Menurutnya, Agus perlu memberikan cerita secara detail agar tidak menimbulkan spekulasi.
"DPR sebaiknya panggil eks Ketua KPK Agus Rahardjo atau Pak Agus datang ke DPR menerangkan lebih rinci pernyataannya ini. Apa betul Presiden Jokowi mengintervensi Proses hukum di KPK," kata Benny saat dihubungi, Jumat (1/12).
Anggota Komisi III DPR dari Fraksi NasDem, Taufik Basari, menilai keterangan Agus memang belum memenuhi syarat interpelasi untuk menyelidiki dugaan pelanggaran pelaksanaan UU oleh pemerintah.
Namun, kata pria yang akrab disapa Tobas itu, keterangan Agus layak didalami. Menurutnya, kasus tersebut tetap relevan meski sudah terjadi beberapa tahun lalu.
"Bagaimana kita menjalankan hukum tanpa intervensi, itu masih relevan, jadi di isu itu yang kita diskusikan. Bukan soal pada kasusnya [e-KTP]," kata dia di kompleks parlemen, Jakarta, Selasa (5/12).
Terdapat perbedaan pandangan dari anggota Komisi III Fraksi Partai Golkar, Supriansa, terkait usulan untuk memanggil Agus. Menurutnya, pengakuan yang disampaikan oleh Agus saat ini sudah tidak relevan.
Supriansa tidak ingin mengulang kembali kasus yang telah terjadi di masa lalu.
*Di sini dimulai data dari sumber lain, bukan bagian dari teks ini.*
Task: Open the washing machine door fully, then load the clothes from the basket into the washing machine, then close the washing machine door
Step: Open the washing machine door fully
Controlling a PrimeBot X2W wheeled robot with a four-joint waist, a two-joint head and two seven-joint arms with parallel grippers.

Terlebih lagi, menurutnya, kasus tersebut sudah memperoleh keputusan hukum yang tetap atau inkrah.
"Ikhtiar apa membuka kembali luka yang sudah sembuh," ujar Supriansa melalui pesan singkat pada hari Senin (4/12).
Pandangan serupa diungkapkan oleh Ketua Komisi III Fraksi PDIP, Bambang Wuryanto alias Bambang Pacul.
Menurutnya, pernyataan yang disampaikan oleh Agus sudah bersifat kedaluwarsa. Ia juga mempertanyakan alasan Agus mengungkapkan hal tersebut pada saat ini.
"Ini kan seperti barang yang sudah kedaluwarsa, begitu lho. Seharusnya, jika ini pernyataan dari orang yang bersangkutan masih menjadi Ketua KPK dulu, baru diucapkan saat itu. Ini menjadi kabur kalau seperti ini," ucap Pacul.